Premier Arena Soccer League
- Founded: 1997; 29 years ago
- Folded: 2024
- Country: United States Mexico
- Confederation: World Minifootball Federation
- Number of clubs: 17 (M), 15 (W)
- Domestic cup: U.S. Open
- Last champions: Oklahoma City Oblivion (M) Cincinnati Sirens (W) (2022-23)
- Most championships: Vitesse Dallas (2)
- Website: www.arenaleague.com

= Premier Arena Soccer League =

The Premier Arena Soccer League (PASL) was a professional men's and women's indoor soccer league; along with a number of amateur teams across North America. The PASL was previously known as the Federation of Sports Arenas (FSA). The PASL logo formerly belonged to what is now the Major Arena Soccer League.

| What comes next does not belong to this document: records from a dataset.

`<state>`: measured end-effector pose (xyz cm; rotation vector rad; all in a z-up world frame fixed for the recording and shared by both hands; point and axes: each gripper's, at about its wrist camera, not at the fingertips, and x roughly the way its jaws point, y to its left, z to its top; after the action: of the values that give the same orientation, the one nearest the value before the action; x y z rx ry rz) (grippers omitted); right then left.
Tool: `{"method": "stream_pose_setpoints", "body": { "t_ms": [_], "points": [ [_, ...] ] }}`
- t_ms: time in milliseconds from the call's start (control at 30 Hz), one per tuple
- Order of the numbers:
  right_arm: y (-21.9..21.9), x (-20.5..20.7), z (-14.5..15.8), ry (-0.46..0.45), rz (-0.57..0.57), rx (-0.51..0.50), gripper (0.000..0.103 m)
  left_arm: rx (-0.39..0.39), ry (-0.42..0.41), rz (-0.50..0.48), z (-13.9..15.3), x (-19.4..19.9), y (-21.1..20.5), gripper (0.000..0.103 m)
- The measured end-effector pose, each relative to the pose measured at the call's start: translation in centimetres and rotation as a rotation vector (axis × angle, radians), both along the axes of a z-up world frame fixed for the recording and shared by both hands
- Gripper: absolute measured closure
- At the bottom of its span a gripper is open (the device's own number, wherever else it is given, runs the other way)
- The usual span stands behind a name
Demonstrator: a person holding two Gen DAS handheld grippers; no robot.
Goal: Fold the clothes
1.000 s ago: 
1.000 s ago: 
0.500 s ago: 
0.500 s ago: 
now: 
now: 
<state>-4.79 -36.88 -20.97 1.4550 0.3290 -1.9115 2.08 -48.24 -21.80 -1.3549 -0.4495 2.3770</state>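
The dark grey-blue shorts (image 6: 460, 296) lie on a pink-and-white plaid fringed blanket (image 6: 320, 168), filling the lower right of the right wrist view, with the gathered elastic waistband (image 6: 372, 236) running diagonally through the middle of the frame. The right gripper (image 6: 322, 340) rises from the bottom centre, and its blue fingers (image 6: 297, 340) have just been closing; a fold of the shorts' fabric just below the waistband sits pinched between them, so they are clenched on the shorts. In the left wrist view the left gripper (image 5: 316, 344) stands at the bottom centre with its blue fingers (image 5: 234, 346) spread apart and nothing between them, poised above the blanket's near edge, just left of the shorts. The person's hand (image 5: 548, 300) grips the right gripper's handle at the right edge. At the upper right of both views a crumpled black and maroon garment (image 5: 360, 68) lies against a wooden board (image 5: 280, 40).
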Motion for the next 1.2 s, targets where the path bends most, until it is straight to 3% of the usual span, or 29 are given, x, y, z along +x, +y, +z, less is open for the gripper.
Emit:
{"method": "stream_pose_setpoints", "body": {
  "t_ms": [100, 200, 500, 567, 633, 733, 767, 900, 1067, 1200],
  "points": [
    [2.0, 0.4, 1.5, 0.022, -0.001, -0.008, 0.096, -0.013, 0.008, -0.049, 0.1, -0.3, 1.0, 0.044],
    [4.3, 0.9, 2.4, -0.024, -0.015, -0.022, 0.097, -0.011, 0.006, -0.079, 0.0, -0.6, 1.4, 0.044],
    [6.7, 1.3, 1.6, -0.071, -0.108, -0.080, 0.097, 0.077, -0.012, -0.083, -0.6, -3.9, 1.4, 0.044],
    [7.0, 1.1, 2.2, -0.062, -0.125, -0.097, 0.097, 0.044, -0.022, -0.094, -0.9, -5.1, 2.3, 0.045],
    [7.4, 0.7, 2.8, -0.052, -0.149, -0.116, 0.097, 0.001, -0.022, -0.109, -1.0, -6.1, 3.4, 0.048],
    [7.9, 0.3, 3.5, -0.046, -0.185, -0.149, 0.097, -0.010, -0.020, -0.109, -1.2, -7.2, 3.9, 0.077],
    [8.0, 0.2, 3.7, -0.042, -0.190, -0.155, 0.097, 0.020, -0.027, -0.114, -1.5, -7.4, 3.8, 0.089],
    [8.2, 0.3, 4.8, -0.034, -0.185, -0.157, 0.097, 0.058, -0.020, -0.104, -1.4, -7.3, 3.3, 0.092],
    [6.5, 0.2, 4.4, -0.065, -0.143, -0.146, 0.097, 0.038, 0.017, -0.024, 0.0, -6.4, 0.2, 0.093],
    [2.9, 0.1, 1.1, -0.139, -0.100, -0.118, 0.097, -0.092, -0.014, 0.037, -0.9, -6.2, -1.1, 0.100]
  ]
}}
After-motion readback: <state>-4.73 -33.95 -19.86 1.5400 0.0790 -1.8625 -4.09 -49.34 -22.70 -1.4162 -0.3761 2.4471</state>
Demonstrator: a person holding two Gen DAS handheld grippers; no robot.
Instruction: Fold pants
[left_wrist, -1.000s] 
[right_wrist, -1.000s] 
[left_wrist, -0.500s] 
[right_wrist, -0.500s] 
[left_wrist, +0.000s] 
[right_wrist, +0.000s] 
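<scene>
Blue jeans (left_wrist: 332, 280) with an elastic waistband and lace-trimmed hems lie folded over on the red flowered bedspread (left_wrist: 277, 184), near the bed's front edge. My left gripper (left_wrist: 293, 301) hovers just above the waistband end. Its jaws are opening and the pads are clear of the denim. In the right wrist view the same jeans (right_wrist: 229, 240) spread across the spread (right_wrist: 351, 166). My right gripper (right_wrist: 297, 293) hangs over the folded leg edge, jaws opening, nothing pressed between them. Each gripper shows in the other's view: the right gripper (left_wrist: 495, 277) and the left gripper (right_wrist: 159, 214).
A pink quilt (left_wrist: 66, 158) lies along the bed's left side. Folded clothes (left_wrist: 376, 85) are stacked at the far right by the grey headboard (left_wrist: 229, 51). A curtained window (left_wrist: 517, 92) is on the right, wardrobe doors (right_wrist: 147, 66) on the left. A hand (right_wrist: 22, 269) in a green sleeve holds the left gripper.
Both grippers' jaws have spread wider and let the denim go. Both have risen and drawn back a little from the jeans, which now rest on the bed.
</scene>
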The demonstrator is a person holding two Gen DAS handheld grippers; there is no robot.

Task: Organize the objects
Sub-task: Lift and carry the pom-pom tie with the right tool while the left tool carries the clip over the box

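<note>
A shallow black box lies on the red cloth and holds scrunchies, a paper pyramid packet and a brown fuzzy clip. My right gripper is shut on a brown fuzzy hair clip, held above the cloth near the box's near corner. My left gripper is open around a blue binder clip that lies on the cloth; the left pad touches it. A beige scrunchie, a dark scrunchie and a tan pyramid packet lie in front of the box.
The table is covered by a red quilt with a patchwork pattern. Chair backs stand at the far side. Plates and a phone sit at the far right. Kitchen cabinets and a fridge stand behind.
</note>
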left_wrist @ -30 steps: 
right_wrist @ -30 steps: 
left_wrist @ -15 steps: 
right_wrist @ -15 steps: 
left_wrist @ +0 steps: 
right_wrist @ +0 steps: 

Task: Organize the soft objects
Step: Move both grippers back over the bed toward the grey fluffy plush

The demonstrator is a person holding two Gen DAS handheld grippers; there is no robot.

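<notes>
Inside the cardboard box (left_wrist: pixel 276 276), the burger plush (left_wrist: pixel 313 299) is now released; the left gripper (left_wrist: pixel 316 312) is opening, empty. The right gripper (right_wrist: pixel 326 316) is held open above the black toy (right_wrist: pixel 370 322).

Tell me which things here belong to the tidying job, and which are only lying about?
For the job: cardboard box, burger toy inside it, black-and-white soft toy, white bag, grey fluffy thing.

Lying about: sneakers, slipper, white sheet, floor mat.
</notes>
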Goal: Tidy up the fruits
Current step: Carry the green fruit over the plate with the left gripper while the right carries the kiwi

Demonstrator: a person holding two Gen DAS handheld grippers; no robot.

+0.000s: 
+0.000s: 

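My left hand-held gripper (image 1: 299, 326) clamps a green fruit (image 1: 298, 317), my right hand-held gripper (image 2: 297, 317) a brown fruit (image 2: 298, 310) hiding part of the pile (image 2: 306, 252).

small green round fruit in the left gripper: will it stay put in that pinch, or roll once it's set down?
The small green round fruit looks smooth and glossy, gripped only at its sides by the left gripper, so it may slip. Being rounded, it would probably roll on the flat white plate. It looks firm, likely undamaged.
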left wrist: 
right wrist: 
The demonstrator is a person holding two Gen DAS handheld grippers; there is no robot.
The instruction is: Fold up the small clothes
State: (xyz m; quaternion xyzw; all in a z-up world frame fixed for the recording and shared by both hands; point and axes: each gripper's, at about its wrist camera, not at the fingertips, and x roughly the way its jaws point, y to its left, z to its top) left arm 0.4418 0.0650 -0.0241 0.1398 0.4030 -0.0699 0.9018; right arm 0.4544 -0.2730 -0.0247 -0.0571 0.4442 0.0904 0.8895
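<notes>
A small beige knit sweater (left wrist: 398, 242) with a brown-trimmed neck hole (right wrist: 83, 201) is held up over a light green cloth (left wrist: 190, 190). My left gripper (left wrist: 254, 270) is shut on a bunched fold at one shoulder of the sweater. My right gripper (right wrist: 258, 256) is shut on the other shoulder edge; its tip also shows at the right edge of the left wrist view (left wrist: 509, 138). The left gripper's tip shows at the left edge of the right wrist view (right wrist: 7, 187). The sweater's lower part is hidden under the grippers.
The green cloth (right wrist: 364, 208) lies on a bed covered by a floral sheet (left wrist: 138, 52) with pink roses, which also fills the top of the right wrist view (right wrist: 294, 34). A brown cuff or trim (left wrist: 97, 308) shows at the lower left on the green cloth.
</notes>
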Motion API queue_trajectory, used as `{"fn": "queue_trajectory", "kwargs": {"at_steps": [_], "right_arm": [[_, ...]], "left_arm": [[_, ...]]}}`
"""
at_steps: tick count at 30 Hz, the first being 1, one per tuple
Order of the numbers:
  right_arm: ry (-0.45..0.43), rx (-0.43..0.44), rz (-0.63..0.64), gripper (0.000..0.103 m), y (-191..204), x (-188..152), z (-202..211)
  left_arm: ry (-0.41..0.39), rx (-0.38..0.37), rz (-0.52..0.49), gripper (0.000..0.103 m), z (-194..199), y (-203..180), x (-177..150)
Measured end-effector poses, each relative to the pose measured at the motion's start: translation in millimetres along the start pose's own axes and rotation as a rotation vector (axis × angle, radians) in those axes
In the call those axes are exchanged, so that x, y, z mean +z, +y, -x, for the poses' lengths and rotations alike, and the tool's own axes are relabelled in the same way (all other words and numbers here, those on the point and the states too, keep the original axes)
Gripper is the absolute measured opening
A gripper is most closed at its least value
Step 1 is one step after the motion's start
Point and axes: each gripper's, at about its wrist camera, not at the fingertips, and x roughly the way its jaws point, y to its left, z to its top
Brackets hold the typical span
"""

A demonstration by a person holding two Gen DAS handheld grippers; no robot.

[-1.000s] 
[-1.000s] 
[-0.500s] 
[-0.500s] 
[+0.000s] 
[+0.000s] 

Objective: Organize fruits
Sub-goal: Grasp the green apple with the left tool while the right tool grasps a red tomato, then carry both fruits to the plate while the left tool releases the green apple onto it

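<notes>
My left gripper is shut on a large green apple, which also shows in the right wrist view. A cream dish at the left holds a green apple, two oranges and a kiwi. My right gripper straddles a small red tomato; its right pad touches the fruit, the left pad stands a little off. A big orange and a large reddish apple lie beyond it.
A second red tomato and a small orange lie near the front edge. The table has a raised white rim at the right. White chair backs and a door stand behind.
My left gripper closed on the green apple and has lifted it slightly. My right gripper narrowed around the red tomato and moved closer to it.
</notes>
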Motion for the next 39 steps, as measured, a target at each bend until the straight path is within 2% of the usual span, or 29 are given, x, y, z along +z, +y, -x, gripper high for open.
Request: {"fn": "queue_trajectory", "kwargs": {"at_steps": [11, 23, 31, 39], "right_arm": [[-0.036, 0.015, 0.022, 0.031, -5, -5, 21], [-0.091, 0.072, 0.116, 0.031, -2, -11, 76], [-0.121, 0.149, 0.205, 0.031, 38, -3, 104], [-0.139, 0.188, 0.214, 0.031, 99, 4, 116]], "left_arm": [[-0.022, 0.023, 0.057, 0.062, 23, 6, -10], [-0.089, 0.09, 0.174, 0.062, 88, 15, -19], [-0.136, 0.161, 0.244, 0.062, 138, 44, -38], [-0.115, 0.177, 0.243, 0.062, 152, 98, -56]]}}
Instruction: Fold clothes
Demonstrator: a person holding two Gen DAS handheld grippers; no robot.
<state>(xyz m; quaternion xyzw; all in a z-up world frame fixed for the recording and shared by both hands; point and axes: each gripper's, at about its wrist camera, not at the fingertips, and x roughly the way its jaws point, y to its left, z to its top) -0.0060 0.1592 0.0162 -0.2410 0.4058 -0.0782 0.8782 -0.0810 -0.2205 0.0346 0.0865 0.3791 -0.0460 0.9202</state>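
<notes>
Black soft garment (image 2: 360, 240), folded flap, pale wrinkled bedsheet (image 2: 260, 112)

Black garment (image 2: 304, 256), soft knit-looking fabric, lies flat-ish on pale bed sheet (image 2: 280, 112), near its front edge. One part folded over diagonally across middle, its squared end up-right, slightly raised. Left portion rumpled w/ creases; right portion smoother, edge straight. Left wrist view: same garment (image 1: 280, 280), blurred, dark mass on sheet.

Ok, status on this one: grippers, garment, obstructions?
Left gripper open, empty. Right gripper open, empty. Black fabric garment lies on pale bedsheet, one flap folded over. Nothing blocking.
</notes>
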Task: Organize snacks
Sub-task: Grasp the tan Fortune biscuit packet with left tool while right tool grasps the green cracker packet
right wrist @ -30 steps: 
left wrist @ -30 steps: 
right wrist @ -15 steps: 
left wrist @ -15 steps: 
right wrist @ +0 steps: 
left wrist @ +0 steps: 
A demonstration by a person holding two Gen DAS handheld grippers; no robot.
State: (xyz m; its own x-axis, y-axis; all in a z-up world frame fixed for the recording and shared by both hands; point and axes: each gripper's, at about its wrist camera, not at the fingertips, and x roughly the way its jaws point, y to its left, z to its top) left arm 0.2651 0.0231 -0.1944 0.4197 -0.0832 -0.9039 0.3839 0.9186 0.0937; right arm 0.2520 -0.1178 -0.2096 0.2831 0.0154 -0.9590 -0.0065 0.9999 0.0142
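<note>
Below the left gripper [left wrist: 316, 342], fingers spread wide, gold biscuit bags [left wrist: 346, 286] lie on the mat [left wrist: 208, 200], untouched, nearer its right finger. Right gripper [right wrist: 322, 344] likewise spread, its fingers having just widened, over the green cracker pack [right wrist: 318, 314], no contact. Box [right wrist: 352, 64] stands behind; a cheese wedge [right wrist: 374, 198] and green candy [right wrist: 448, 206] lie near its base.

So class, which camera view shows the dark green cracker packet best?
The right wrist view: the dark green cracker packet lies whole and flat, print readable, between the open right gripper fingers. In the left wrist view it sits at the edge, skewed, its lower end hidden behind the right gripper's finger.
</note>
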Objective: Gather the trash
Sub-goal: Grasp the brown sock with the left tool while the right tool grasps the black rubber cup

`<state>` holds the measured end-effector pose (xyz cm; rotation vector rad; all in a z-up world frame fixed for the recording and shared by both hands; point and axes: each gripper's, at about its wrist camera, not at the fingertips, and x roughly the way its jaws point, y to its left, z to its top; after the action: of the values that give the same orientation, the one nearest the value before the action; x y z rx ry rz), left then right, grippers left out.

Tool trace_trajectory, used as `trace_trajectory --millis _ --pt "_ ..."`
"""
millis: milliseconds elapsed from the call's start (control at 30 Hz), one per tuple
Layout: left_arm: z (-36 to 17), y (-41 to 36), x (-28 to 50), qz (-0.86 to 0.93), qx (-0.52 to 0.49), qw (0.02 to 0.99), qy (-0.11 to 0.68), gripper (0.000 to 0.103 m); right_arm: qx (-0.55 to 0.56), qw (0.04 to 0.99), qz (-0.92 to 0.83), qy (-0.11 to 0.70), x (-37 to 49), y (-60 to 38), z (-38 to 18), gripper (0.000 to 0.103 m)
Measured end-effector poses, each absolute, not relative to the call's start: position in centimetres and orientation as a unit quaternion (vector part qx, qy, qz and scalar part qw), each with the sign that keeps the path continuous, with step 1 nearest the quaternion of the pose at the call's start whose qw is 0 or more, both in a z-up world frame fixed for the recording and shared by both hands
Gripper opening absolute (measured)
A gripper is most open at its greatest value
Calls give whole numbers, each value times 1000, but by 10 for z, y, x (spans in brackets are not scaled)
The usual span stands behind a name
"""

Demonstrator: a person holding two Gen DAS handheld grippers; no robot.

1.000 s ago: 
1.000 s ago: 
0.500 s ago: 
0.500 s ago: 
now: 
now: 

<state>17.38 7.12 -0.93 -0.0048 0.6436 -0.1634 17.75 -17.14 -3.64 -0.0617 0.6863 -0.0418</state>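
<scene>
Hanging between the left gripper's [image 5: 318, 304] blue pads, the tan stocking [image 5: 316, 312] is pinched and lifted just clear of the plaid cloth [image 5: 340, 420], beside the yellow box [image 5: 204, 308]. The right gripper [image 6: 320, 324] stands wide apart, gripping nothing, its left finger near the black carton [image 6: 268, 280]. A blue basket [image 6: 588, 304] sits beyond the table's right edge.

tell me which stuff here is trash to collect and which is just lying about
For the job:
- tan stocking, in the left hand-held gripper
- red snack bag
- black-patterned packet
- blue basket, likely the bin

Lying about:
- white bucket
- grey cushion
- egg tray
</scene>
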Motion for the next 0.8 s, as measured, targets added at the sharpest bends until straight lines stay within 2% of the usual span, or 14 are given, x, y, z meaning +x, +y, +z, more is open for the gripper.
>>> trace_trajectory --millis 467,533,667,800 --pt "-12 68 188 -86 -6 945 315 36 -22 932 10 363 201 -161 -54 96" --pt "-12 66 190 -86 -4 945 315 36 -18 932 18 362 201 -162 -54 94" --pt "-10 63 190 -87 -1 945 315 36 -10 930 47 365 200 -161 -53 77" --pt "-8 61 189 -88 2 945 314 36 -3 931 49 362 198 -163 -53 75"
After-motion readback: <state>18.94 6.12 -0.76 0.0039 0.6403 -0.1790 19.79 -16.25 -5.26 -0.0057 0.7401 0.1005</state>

Established in 1998, the PASL has been at the forefront of promoting and advancing the sport of indoor soccer for over 25 years. The league provides a platform for talented athletes to compete at the highest level and has played a crucial role in the growth of indoor soccer across the country.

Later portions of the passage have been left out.